Ukraine’s Suspilne news agency reported fresh explosions in Kherson city on Tuesday.

Moscow denies intentionally targeting civilians in what it calls a “special military operation” to rid Ukraine of nationalists and protect Russian-speaking communities.

Kyiv and the West describe Russia’s actions as an unprovoked, imperialist land grab in the neighbouring state it once dominated within the former Soviet Union.

The nine-month war has killed tens of thousands of people, uprooted millions and pummelled the global economy, driving up food and energy prices. The Organisation for Economic Cooperation and Development (OECD) said on Tuesday the world’s worst energy crisis since the 1970s would trigger a sharp slowdown, with Europe hit hardest.

Meanwhile Ukraine on Tuesday received a new 2.5 billion euro ($2.57 billion) tranche of financial support from the European Union, Finance Minister Serhiy Marchenko said.

RAID ON MONASTERY

Ukraine’s SBU security service and police raided a 1,000-year-old Orthodox Christian monastery in Kyiv early on Tuesday as part of operations to counter suspected “subversive activities by Russian special services”, the SBU said.

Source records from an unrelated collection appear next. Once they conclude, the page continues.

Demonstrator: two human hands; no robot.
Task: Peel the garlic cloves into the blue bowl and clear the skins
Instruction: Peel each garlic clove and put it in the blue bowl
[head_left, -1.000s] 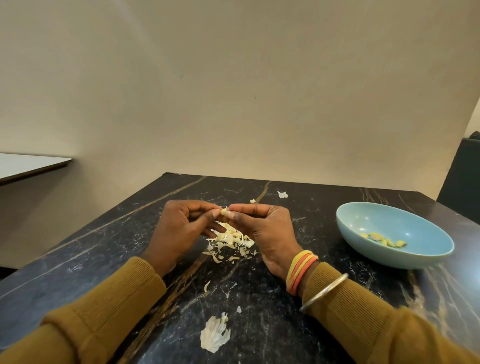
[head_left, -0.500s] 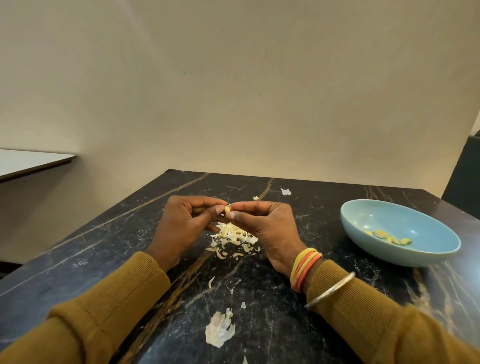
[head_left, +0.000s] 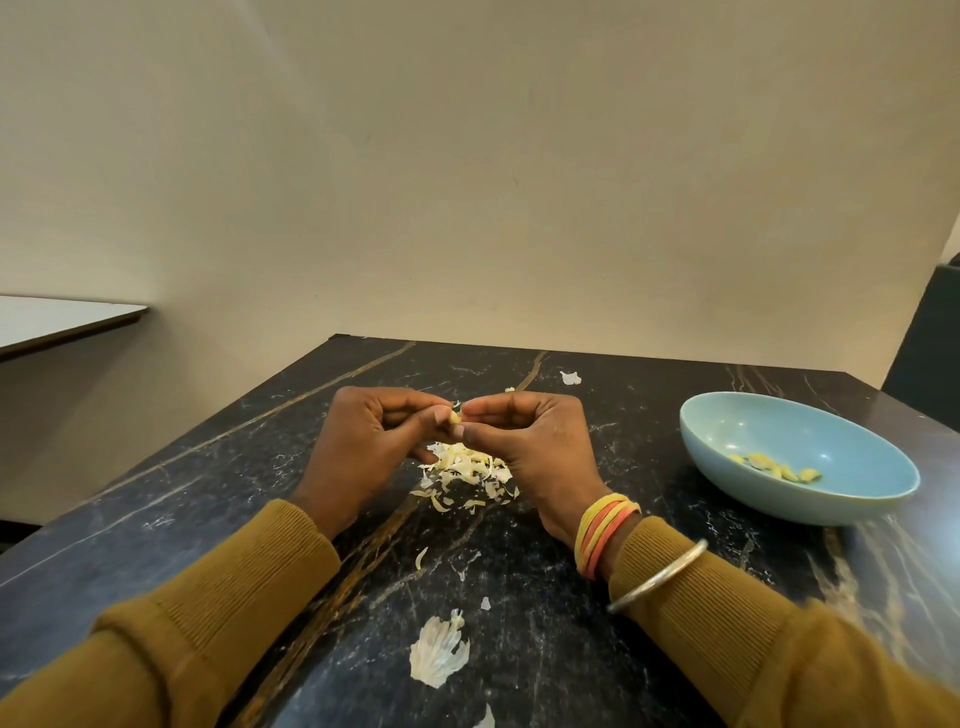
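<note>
Mid-frame, the left hand (head_left: 363, 447) and right hand (head_left: 530, 441) pinch one small pale garlic clove (head_left: 455, 417), seemingly mid-peel; next, drop it into the shallow blue bowl (head_left: 852, 499) at right.

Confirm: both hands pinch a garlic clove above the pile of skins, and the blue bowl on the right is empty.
Wrong: the head view shows the blue bowl holding several peeled cloves. The left hand and right hand do pinch a garlic clove above the pile of skins.
</note>
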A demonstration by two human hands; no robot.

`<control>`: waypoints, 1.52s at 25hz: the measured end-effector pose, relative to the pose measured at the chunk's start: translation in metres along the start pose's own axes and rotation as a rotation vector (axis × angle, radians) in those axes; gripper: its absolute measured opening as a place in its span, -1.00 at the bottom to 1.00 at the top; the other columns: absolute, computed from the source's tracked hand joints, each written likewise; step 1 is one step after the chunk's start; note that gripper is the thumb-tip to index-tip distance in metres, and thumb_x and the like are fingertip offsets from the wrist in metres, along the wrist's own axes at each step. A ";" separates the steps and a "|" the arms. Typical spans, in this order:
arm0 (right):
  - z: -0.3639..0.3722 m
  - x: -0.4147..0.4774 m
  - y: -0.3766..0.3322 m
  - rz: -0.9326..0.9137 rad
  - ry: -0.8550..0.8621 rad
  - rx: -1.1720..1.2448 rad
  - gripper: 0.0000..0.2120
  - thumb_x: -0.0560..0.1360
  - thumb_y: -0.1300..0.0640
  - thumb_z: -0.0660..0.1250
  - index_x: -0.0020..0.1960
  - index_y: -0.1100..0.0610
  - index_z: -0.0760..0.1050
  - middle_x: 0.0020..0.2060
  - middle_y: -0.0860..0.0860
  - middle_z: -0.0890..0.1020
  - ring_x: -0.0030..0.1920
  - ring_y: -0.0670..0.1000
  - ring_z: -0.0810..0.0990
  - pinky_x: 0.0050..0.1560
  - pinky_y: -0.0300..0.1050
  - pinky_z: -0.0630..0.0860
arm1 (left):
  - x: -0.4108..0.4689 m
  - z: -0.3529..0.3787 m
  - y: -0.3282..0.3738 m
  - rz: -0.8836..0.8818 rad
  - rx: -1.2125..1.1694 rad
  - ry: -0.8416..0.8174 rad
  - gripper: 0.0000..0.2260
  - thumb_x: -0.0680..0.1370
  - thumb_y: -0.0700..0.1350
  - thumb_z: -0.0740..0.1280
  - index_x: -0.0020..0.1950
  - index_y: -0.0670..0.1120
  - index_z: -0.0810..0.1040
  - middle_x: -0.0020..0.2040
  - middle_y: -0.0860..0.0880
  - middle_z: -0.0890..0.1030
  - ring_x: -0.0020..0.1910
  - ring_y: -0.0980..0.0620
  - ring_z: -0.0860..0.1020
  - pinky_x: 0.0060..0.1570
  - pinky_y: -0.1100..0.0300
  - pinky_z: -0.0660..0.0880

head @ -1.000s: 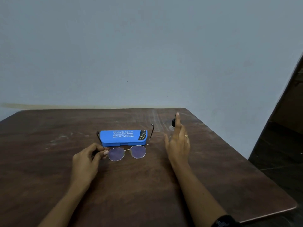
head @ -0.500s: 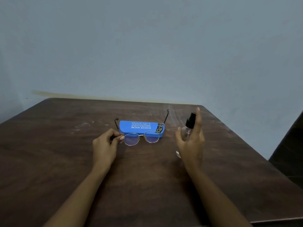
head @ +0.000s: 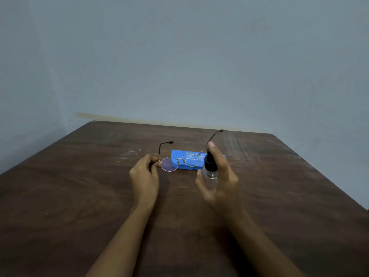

The sprawling Kyiv Pechersk Lavra complex – or Monastery of the Caves – is a Ukrainian cultural treasure and the headquarters of the Russian-backed wing of the Ukrainian Orthodox Church that falls under the Moscow Patriarchate.

Russia’s Orthodox Church condemned the raid as an “act of intimidation”.

Battles continued to rage in the east, where Russia has sent some of the forces it shifted from around Kherson in the south, pressing an offensive of its own along a stretch of frontline west of the city of Donetsk held by its proxies since 2014.

“The enemy does not stop shelling the positions of our troops and settlements near the contact line (in the Donetsk region),” Ukraine’s armed forces General Staff said on Tuesday.

“Attacks continue to damage critical infrastructure and civilian homes.”

Four people were killed and four others wounded in Ukraine-controlled areas of the Donetsk region over the past 24 hours, regional governor Pavlo Kyryleno said on the Telegram messaging app.

Russian shelling also hit a humanitarian aid distribution centre in the town of Orihiv in southeastern Ukraine on Tuesday, killing a volunteer and wounding two women, the regional governor said.

Orihiv is about 110 km (70 miles) east of the Zaporizhzhia nuclear power station which has been shelled again in the past few days, with Russia and Ukraine trading blame for the blasts.

Experts of the International Atomic Energy Agency (IAEA) toured the site on Monday. The agency, which has repeatedly called for an immediate cessation of hostilities in the area to avoid a major disaster, said the experts found widespread damage but nothing that compromised the plant’s essential systems.

The Kremlin said on Tuesday that no substantive progress had been made towards creating a security zone around the nuclear reactor complex, Europe’s largest.